Available data:
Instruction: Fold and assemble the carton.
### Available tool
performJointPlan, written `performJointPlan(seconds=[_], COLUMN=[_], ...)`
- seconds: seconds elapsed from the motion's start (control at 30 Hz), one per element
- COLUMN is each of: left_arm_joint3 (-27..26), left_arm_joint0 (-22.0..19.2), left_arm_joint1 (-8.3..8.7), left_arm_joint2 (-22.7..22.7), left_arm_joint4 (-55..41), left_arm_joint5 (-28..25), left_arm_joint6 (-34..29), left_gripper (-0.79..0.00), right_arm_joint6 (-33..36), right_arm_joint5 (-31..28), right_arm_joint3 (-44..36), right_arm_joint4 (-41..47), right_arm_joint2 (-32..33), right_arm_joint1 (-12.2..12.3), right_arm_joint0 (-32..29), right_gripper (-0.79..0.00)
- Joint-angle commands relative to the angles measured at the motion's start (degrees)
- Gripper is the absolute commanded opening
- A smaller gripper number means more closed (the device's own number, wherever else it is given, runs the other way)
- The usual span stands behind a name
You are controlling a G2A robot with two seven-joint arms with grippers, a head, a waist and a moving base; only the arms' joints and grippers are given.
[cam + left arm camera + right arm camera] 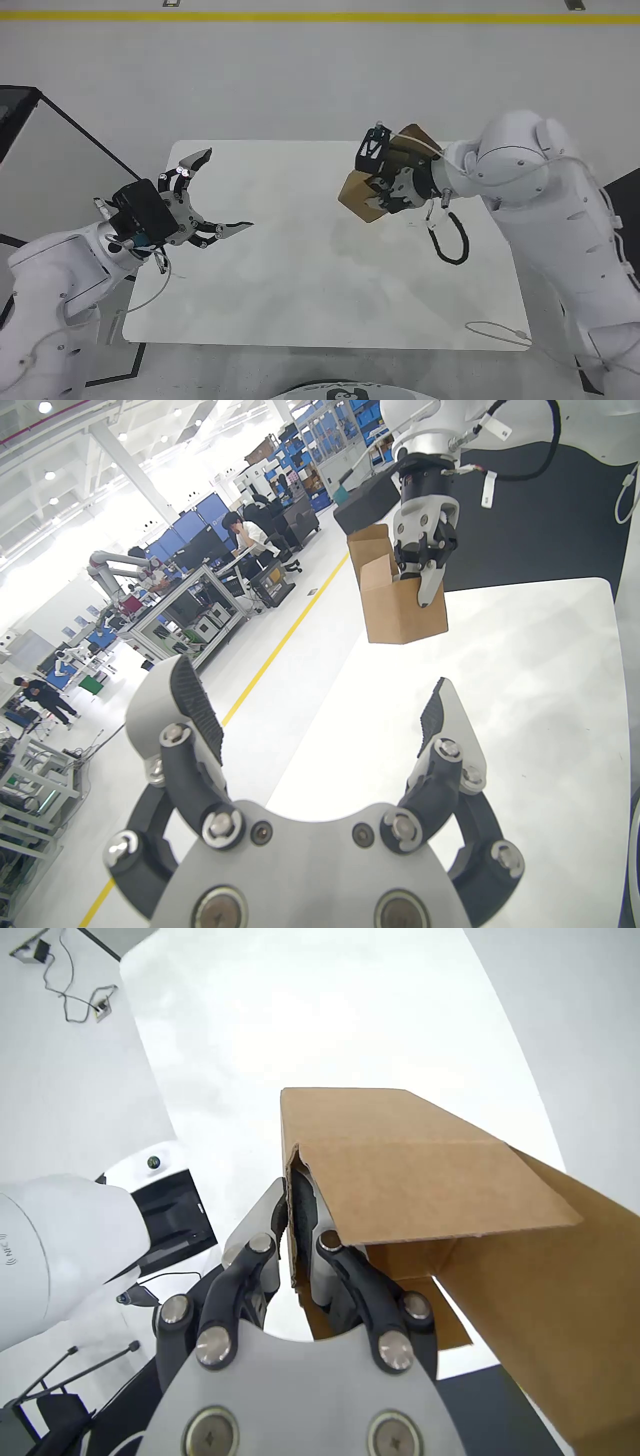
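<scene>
A brown carton point(368, 192) hangs above the right part of the white table point(320, 290), tilted, with its flaps point(430, 1188) standing open. My right gripper point(385, 183) is shut on one wall of the carton point(500, 1248), the cardboard edge pinched between its fingers point(300, 1213). Across the table, the left wrist view shows the carton point(400, 600) held by the right gripper point(417, 587) well off the surface. My left gripper point(215, 195) stands open over the table's left end, its fingers point(195, 700) spread wide with nothing between them.
A yellow floor line point(320, 15) runs beyond the table's far edge. A black frame point(60, 120) stands off the left corner. A loose cable point(495, 335) lies near the front right edge. Bare table lies between the two grippers.
</scene>
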Motion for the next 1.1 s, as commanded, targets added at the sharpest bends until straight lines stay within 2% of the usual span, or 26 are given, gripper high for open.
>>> performJointPlan(seconds=[0.0, 0.3, 0.4, 0.6, 0.93, 1.07], left_arm_joint3=[0.0, 0.0, 0.0, 0.0, 0.0, 0.0], left_arm_joint0=[0.0, 0.0, 0.0, 0.0, 0.0, 0.0], left_arm_joint1=[0.0, 0.0, 0.0, 0.0, 0.0, 0.0], left_arm_joint2=[0.0, 0.0, 0.0, 0.0, 0.0, 0.0], left_arm_joint4=[0.0, 0.0, 0.0, 0.0, 0.0, 0.0], left_arm_joint5=[0.0, 0.0, 0.0, 0.0, 0.0, 0.0], left_arm_joint6=[0.0, 0.0, 0.0, 0.0, 0.0, 0.0], left_gripper=[0.0, 0.0, 0.0, 0.0, 0.0, 0.0], right_arm_joint6=[0.03, 0.03, -1.56, -3.7, -10.71, -11.46], right_arm_joint5=[0.06, 0.06, -1.54, -3.7, -10.71, -11.45], right_arm_joint3=[-0.06, -0.06, -1.09, -0.23, 8.49, 9.39], right_arm_joint4=[0.23, 0.23, -3.18, -10.67, -12.71, -12.35], right_arm_joint2=[0.39, 0.39, -1.39, -10.78, -27.92, -29.12], right_arm_joint1=[0.02, 0.02, -0.04, -0.39, -1.13, -1.23], right_arm_joint0=[-0.08, -0.08, -0.1, 5.98, 17.67, 18.4], right_gripper=[-0.785, -0.785, -0.785, -0.785, -0.785, -0.785])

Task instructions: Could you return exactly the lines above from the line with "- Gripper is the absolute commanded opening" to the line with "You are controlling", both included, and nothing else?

Your response:
- Gripper is the absolute commanded opening
- A smaller gripper number means more closed (the device's own number, wherever else it is given, runs the other way)
- The usual span stands behind a name
You are controlling a G2A robot with two seven-joint arms with grippers, a head, a waist and a moving base; only the arms' joints and grippers are given.

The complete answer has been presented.